Required Experience and Qualifications

•    Minimum of 6-8 years of professional experience in Application Security, DevSecOps, Software Engineering, Cloud Engineering, or related technical security roles.
•    Hands on experience with CI/CD pipelines and DevSecOps tooling, including integrating security controls into build and deployment workflows.
•    Working knowledge of application security testing techniques such as SAST, DAST, SCA, container scanning, and infrastructure as code security.
•    Experience with cloud environments (Microsoft Azure and/or Amazon AWS), including deploying and securing applications in IaaS and PaaS platforms.
•    Experience with containerized and modern application architectures, including Kubernetes, microservices, APIs, and event driven systems.
•    Practical scripting experience, preferably in Python, for automation, integrations, or security tooling support.
•    Knowledge of secure software development practices, OWASP Top 10, common application attack patterns, and secure coding principles.
•    Foundational to intermediate knowledge of AI and ML security considerations, including Agent development, model risk, data protection, pipeline security, and misuse/abuse scenarios.
•    Bachelor's degree in Computer Science, Software Engineering, Information Security, or equivalent practical experience is preferred.
•    Security or cloud certifications (such as CSSLP, GWAPT, AWS/Azure Security, CKAD/CKS, or equivalent) are preferred but not mandatory.
•    Working knowledge of security frameworks and standards such as NIST, OWASP, ISO 27001, or similar is an advantage.
•    Strong communication skills, with the ability to work directly with engineering teams and explain security concepts in a practical, delivery focused manner.
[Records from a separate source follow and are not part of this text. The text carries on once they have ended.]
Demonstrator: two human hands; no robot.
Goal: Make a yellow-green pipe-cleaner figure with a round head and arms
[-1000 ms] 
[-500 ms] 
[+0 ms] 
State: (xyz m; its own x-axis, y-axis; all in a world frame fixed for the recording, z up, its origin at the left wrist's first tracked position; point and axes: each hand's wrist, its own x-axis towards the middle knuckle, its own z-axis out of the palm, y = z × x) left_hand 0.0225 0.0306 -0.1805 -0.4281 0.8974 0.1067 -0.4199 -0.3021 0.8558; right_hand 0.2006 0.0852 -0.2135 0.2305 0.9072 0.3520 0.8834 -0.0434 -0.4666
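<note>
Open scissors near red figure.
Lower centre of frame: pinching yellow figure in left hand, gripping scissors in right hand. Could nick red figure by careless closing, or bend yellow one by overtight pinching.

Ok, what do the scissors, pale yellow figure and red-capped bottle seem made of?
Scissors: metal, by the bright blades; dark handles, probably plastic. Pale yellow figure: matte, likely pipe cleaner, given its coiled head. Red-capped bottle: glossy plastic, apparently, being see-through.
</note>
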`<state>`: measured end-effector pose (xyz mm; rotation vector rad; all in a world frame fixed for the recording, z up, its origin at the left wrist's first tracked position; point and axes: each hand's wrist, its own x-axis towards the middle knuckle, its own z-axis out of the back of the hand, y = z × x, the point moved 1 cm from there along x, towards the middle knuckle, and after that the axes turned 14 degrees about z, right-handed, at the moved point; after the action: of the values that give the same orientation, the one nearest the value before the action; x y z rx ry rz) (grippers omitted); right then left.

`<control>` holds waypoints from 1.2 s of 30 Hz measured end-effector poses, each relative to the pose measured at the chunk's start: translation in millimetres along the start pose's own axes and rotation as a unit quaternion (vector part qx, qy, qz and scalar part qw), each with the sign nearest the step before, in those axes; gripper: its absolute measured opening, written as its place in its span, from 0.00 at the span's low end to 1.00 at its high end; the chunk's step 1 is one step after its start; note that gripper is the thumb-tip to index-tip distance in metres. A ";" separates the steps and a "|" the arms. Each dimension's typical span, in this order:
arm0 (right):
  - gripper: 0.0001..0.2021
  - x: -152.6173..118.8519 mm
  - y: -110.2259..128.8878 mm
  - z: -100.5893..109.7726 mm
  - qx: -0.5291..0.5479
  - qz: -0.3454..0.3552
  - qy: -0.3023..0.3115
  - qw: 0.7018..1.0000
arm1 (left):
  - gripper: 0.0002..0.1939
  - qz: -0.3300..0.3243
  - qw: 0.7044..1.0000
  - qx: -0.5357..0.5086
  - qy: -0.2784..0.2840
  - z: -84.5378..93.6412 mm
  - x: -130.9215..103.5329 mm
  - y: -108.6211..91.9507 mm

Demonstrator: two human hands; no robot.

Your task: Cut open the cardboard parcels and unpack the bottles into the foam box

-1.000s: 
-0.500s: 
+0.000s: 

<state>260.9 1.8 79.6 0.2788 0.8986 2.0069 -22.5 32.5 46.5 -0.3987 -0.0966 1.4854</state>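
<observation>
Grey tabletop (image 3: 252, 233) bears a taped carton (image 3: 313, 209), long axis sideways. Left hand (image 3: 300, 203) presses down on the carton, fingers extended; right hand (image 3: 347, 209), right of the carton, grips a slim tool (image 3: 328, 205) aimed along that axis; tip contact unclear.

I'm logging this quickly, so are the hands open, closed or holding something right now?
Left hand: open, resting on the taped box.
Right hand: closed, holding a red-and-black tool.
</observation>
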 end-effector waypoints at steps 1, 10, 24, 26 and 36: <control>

IQVIA is a leading global provider of clinical research services, commercial insights, and healthcare intelligence to the life sciences and healthcare industries. We create intelligent connections to accelerate the development and commercialization of innovative medical treatments to help improve patient outcomes and population health worldwide. Learn more at https://jobs.iqvia.com.

IQVIA is committed to integrity in our hiring process and maintains a zero tolerance policy for candidate fraud. All information and credentials submitted in your application must be truthful and complete. Any false statements, misrepresentations, or material omissions during the recruitment process will result in immediate disqualification of your application, or termination of employment if discovered later, in accordance with applicable law. We appreciate your honesty and professionalism.

At IQVIA, we believe that diversity, inclusion, and belonging empower our mission to accelerate innovation for a healthier world. We create a culture of belonging by valuing the perspectives of all talented employees worldwide and providing them with the opportunity to power smarter healthcare for everyone, everywhere. When our talented employees bring their authentic selves and their diverse experiences to work, they enable us to accomplish extraordinary things. Multifaceted thought processes spark innovation. Multi-talented collaboration harnesses innovation to deliver superior outcomes. Likewise, as part of this culture, IQVIA is committed to ensuring effective equality between women and men, integrating it as a strategic principle in its corporate and human resources policies.